WHAT IS NEEDED>
A complete answer lists every line of the material where the string "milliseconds" occurs.

:::

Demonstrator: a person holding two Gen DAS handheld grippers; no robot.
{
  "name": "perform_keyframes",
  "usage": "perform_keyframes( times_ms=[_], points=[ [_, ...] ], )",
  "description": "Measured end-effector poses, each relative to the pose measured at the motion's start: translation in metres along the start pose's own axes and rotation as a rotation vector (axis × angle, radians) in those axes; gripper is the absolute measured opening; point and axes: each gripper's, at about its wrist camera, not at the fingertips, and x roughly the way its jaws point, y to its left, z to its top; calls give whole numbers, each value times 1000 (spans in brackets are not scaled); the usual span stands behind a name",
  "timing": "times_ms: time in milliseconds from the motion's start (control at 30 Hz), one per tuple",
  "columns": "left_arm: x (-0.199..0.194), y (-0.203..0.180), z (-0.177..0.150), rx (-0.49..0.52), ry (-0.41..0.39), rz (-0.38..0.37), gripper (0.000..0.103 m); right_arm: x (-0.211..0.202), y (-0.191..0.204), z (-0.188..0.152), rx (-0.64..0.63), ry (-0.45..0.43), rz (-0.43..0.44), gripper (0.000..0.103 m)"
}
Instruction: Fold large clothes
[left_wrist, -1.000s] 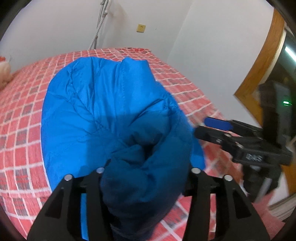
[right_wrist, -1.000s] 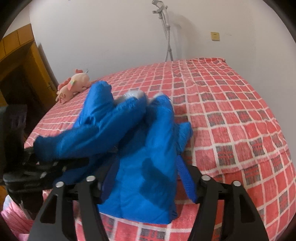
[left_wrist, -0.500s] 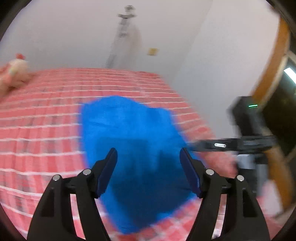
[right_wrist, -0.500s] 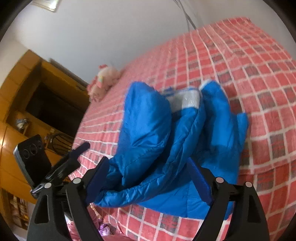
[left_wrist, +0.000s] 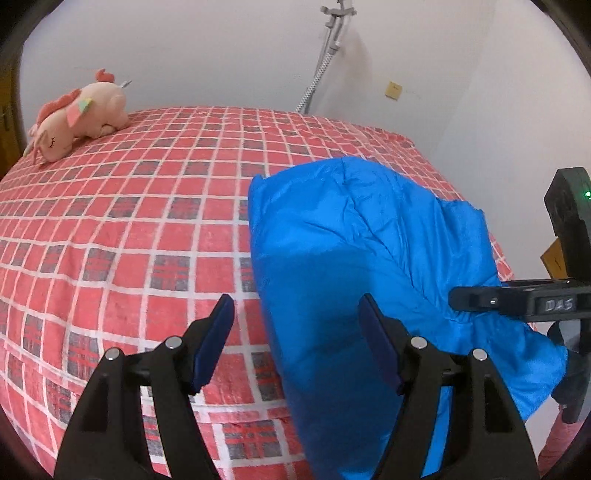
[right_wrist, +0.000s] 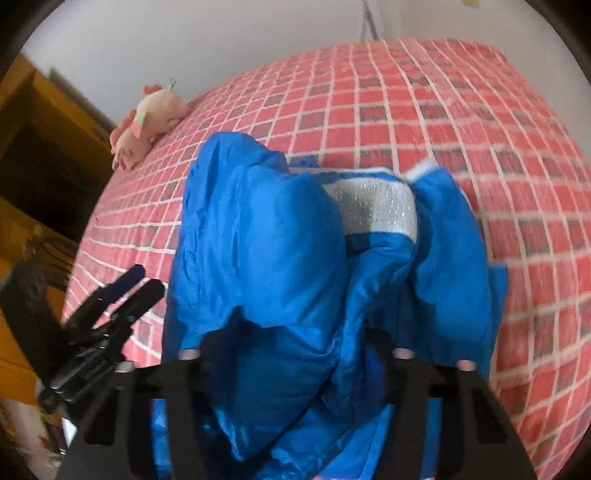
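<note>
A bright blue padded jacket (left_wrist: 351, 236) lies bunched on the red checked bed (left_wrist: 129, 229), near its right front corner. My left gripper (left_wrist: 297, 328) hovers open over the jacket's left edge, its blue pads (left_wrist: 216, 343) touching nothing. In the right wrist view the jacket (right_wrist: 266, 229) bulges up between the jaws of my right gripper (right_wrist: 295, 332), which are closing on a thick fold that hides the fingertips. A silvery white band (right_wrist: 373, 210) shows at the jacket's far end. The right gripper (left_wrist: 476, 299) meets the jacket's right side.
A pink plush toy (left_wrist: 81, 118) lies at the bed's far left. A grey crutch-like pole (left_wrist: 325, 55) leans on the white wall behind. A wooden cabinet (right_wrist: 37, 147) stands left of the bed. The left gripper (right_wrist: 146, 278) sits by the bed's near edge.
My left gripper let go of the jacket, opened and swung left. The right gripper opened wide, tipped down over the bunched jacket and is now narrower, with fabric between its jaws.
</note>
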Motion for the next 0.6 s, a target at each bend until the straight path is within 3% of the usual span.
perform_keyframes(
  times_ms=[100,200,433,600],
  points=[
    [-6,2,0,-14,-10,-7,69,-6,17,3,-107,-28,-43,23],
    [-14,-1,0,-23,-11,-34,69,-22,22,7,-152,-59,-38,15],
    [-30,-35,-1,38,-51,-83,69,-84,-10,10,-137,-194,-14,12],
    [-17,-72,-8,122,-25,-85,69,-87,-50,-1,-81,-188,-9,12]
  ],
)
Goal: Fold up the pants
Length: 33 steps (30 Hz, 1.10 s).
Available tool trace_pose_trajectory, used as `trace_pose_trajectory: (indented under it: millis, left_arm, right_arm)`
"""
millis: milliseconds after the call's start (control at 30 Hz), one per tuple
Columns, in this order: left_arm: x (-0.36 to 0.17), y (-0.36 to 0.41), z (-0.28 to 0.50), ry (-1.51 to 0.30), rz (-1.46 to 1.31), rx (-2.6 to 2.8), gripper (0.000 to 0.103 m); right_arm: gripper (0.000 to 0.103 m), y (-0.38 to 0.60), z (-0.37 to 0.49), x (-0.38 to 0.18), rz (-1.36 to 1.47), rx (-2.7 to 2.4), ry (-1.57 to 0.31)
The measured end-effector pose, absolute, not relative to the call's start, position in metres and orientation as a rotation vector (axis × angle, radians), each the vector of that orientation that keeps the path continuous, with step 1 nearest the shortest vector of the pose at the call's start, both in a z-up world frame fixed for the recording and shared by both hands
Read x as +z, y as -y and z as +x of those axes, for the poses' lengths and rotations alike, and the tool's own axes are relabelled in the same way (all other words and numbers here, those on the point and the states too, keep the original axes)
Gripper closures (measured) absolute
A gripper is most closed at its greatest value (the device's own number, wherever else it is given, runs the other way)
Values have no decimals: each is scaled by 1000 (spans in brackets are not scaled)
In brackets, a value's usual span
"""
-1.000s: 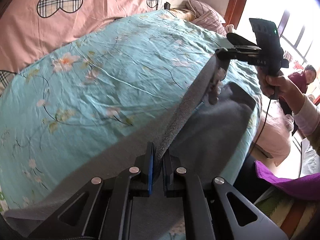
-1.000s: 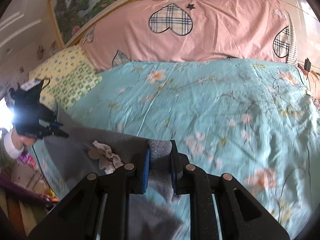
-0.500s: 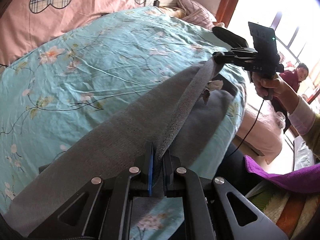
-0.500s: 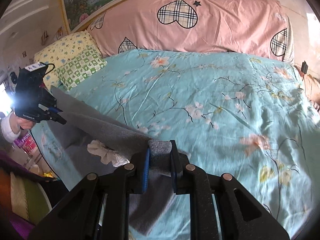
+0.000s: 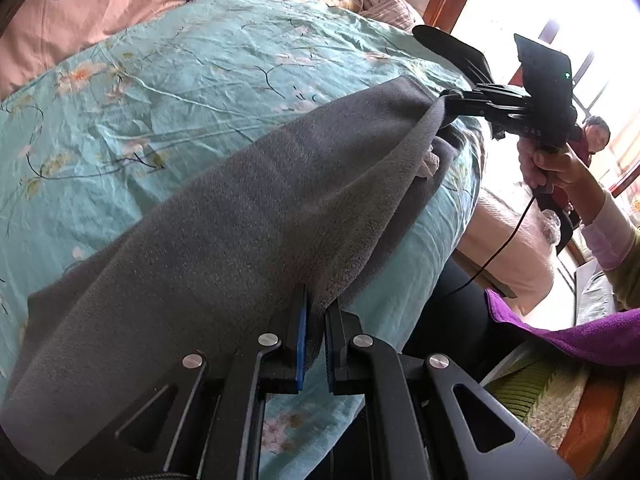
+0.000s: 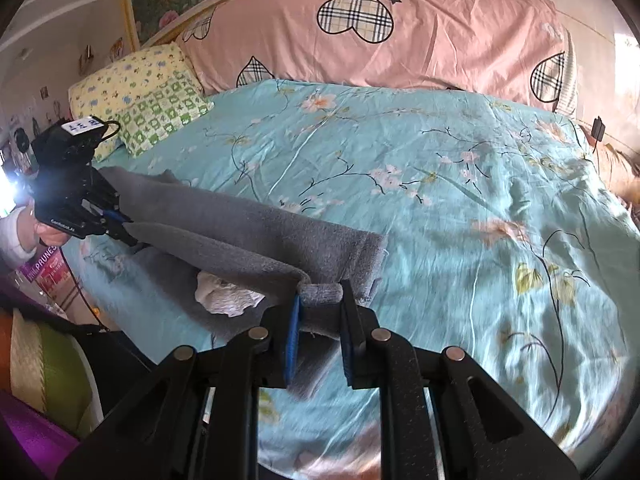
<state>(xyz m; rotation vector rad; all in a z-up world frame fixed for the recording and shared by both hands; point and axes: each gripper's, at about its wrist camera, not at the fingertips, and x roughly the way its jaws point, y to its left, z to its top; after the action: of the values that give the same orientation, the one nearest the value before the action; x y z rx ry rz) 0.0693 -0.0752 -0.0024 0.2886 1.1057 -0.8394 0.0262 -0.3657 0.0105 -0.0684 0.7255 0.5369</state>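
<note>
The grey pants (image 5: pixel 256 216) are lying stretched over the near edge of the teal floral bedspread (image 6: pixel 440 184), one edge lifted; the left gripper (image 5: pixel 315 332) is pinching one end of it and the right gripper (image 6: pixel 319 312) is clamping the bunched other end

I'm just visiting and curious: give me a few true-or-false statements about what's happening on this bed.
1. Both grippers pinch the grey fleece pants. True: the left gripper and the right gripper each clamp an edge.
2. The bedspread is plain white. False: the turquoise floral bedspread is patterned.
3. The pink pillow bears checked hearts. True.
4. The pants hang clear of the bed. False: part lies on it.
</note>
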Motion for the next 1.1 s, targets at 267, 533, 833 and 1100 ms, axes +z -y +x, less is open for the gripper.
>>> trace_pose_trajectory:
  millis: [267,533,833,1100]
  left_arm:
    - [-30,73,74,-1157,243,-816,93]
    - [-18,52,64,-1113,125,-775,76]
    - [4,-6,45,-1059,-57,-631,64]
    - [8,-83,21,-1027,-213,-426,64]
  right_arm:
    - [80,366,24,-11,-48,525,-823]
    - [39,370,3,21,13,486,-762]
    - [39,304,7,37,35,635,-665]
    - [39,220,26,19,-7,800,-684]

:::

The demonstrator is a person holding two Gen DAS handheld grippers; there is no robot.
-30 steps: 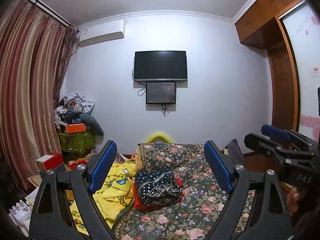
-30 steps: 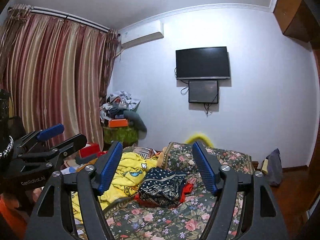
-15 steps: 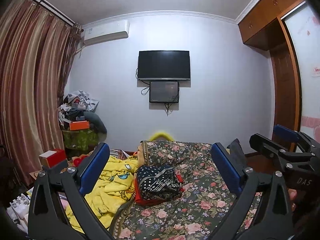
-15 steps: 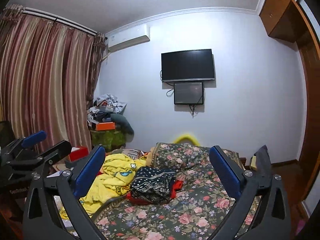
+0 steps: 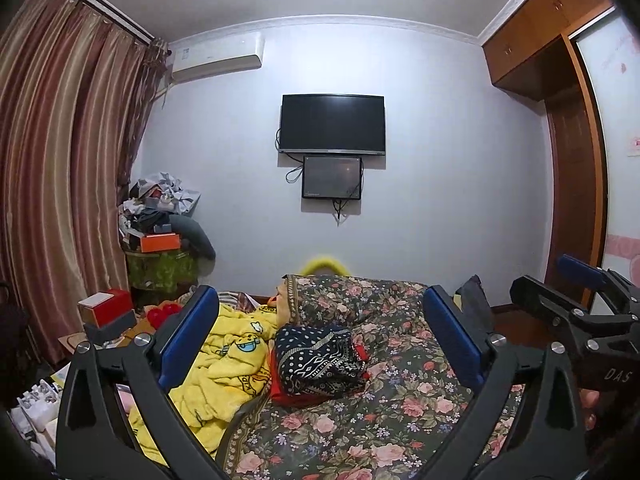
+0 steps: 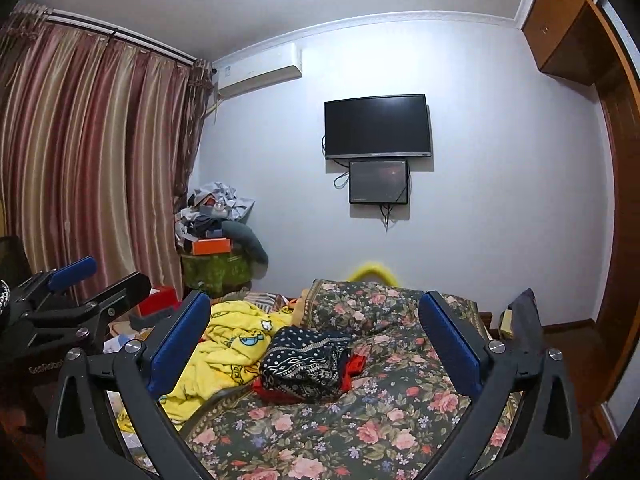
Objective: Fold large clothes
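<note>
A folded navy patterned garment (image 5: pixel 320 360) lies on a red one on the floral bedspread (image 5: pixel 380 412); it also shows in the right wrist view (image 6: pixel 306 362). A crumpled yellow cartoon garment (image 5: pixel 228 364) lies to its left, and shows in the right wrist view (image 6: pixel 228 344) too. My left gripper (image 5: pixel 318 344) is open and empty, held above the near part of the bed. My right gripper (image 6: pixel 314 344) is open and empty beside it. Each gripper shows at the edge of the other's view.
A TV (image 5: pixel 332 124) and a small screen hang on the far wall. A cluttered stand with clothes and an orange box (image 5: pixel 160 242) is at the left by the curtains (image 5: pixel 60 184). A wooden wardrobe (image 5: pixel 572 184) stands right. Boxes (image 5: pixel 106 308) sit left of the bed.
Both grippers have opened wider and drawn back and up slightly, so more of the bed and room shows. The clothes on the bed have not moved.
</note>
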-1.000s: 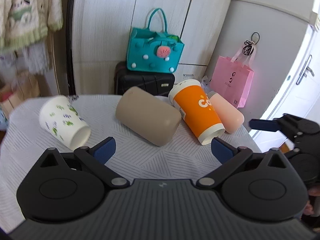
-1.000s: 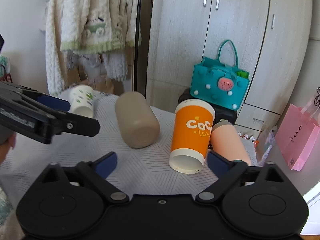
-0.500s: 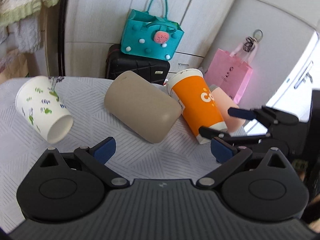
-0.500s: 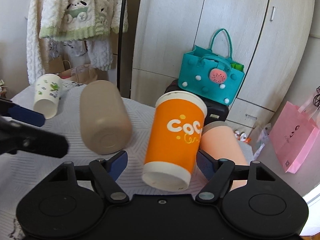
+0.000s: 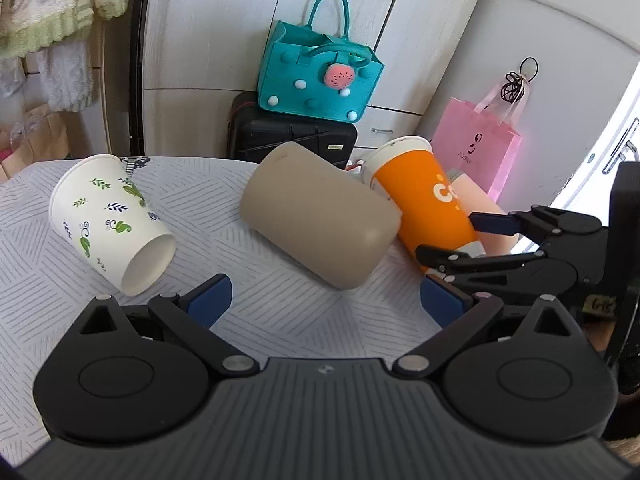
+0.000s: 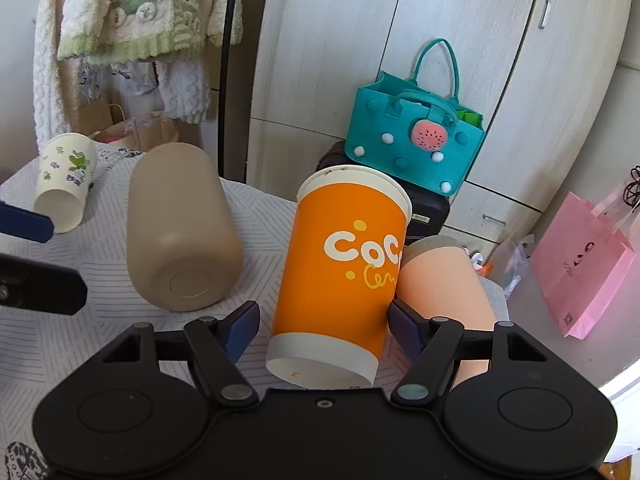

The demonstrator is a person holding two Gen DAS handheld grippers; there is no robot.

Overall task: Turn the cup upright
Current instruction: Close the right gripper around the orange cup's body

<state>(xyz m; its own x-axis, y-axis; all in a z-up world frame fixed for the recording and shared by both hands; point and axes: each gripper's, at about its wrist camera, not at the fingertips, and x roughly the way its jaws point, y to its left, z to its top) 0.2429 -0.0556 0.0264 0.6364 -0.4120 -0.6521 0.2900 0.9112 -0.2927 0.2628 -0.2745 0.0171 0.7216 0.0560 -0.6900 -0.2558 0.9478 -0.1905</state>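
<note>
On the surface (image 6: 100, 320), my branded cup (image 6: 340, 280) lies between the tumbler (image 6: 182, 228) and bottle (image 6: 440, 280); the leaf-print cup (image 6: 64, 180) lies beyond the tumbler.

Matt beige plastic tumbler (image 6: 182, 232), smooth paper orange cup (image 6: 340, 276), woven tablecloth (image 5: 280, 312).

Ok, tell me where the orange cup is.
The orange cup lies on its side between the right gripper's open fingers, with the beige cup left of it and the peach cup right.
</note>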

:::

RESPONSE BOX>
  "timing": "times_ms: time in milliseconds from the motion's start (control at 30 Hz), one per tuple",
millis: milliseconds after the call's start (control at 30 Hz), one per tuple

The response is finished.